3.4.6. Species Coverage

Current implementation focuses on human databases (KEGG Human, GO annotations). Extension to other organisms requires the selection of species-appropriate databases. Future development will implement multi-species support with automated database selection based on organism specification.

3.5. Future Development Priorities

Looking forward, NeXus v1.2 development will focus on several key areas. First, the integration of artificial intelligence will be pursued through the implementation of machine learning algorithms for relationship prediction and pattern recognition, alongside natural language processing for automated literature mining. These enhancements will enable the more sophisticated analysis of complex biological networks and automated data extraction from the scientific literature.
Database integration represents the second focus area, with the planned expansion of supported databases and implementation of real-time biological data access. Cross-database relationship mapping and automated validation tools will be developed to ensure comprehensive and accurate analyses. This will improve the platform’s ability to leverage diverse data sources while maintaining data integrity.
The third focus area encompasses analytical capabilities enhancement, including advanced statistical methods addressing gene dependencies, dynamic network analysis, and temporal tracking features. The integration of pharmacokinetic and pharmacodynamic modelling will provide deeper insights into drug–target interactions.

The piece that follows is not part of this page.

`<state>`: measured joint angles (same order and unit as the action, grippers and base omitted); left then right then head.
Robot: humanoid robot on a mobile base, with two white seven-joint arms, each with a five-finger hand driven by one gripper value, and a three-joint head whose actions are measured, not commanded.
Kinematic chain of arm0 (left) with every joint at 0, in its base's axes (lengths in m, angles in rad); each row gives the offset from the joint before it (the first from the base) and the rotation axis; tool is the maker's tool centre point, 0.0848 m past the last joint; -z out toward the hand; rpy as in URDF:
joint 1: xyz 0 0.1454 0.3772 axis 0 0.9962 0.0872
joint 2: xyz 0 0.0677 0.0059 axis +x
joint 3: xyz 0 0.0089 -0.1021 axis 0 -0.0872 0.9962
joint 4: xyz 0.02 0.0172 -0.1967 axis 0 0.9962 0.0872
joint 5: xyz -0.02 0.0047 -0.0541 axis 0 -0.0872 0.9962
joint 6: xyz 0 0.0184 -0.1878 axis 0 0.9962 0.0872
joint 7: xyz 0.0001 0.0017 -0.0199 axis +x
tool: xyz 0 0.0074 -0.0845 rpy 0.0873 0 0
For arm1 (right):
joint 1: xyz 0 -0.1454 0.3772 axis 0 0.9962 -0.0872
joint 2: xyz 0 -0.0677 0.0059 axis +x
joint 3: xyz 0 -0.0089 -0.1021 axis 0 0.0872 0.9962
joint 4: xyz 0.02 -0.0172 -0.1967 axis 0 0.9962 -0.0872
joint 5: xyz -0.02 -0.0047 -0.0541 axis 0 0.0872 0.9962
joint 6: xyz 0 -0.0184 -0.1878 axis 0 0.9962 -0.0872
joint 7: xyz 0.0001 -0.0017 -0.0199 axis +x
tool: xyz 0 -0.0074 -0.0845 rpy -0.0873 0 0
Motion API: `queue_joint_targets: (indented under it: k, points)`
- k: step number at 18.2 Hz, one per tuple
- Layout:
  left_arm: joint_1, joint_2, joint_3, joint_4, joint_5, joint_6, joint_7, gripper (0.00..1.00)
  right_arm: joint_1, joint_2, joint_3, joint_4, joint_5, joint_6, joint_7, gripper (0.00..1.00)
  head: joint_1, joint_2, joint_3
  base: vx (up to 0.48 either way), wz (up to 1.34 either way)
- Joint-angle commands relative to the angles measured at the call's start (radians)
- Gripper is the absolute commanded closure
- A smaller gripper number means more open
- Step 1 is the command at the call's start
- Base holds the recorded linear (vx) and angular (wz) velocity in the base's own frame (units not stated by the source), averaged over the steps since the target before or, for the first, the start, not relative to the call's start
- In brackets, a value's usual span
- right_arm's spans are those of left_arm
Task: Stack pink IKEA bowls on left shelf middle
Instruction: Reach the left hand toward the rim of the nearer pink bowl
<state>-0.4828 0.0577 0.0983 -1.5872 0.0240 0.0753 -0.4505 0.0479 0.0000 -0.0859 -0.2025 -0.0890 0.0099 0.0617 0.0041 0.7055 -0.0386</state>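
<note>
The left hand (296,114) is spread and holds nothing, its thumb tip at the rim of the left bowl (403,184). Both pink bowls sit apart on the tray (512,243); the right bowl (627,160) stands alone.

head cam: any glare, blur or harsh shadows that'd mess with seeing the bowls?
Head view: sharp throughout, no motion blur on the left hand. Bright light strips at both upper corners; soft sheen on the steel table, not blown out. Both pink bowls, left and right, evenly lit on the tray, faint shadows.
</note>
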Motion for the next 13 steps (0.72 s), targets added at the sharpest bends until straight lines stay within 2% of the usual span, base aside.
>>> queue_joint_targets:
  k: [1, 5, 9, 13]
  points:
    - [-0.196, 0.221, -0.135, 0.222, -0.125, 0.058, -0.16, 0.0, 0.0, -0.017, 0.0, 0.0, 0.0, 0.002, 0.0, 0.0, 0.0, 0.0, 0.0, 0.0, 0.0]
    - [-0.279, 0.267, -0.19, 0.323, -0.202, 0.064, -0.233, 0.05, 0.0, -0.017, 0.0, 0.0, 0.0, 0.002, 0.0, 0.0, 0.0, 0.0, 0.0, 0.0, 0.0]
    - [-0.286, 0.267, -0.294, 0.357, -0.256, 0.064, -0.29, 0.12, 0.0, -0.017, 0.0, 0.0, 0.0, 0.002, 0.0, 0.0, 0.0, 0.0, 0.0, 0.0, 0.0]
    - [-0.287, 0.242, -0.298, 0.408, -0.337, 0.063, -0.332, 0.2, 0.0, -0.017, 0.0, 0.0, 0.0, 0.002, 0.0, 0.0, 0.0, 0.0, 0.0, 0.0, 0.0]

A web-based interface with API access will be developed to improve accessibility and enable integration with existing bioinformatics platforms.
Specific validation priorities include: (1) benchmarking against additional established tools with standardized datasets, (2) user studies assessing usability and impact on research productivity, (3) the expansion of validation datasets across diverse therapeutic areas and species, and (4) the development of uncertainty quantification methods for predicted relationships.

4. Materials and Methods

4.1. Software Dependencies and Implementation Requirements

The NeXus v1.2 platform was implemented in Python 3.8+ as its primary programming language, with essential computational libraries as core dependencies. The network analysis functionality utilizes NetworkX (version 2.8.0 or higher). Data manipulation and statistical operations employ pandas (version 1.4.0 or higher) and numpy (version 1.21.0 or higher). Visualization libraries include matplotlib (3.5.0+), seaborn (0.11.0+), and scipy (1.7.0+) for statistical analyses. The complete source code and detailed documentation are available under the Mozilla Public License (MPL).
Enrichment analysis capabilities require gseapy (version 1.0.0+) for GSEA and GSVA implementations, python-louvain (version 0.15+) for community detection, and pyyaml (5.4.0+) for configuration management. Complete dependency specifications with version requirements are provided in requirements.txt (Supplementary Data S1). Installation via pip package V3.0 manager finishes in under 2 min on standard systems.

4.2. NeXus’s Architecture

NeXus v1.2 implements a multi-layered architecture designed to facilitate comprehensive network pharmacology and enrichment analysis. At its core, the platform consists of four primary layers: data processing, core analysis, visualization, and output management, each engineered to handle specific aspects of the analytical pipeline while maintaining modular independence (Figure 6). The data processing layer features a DataValidator component that ensures data integrity through the automated validation of genes, compounds, and plant relationships. The core analysis layer consists of two key components: the NetworkBuilder, which constructs multi-layer biological networks and computes network metrics; and the EnrichmentAnalyzer, which performs comprehensive enrichment analysis (ORA, GSEA, and GSVA) using biological databases, such as KEGG and GO.
Figure 6. NeXus v1.2’ architecture.
The visualization layer, through the NetworkVisualizer component, generates publication-quality figures (300 DPI) with parameters optimized based on network complexity, supporting multiple output formats, including network diagrams and enrichment heatmaps. Finally, the output layer, managed by the ImprovedOutputManager, implements systematic result organization through hierarchical structures, comprehensive reports, and detailed logging. This architecture ensures reproducibility and facilitates result interpretation through standardized formats and thorough documentation.
Each component in the architecture communicates through well-defined interfaces. This modular design allows for the independent testing and validation of components while facilitating future enhancements and extensions of the platform’s capabilities.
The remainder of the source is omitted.